Given material -
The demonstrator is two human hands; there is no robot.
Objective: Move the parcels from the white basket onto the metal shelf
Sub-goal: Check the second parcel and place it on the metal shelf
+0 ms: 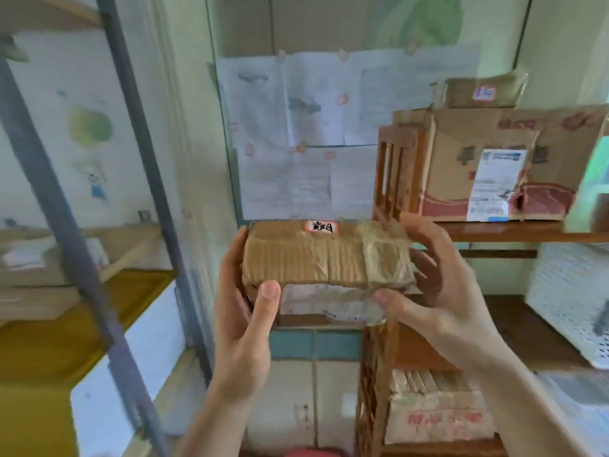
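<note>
A small brown cardboard parcel (309,258), wrapped in clear tape with a white label on top, is held in mid-air at the centre of the view. My left hand (244,311) grips its left end, thumb on the front lower edge. My right hand (438,291) holds its right end, fingers behind and thumb under the front. The white perforated basket (566,301) stands on a wooden shelf at the right. The metal shelf (131,192), with grey uprights and yellow boards, is on the left; its middle level holds a flat cardboard parcel (39,258).
A wooden rack (395,179) at the right carries a large torn carton (494,166) with a smaller box (481,92) on top, and another box (435,407) below. Papers (296,133) are pinned on the glass panel behind. A wall with stickers lies behind the metal shelf.
</note>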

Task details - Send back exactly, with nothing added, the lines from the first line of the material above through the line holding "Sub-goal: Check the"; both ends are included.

Output below -
The demonstrator is two human hands; there is no robot.
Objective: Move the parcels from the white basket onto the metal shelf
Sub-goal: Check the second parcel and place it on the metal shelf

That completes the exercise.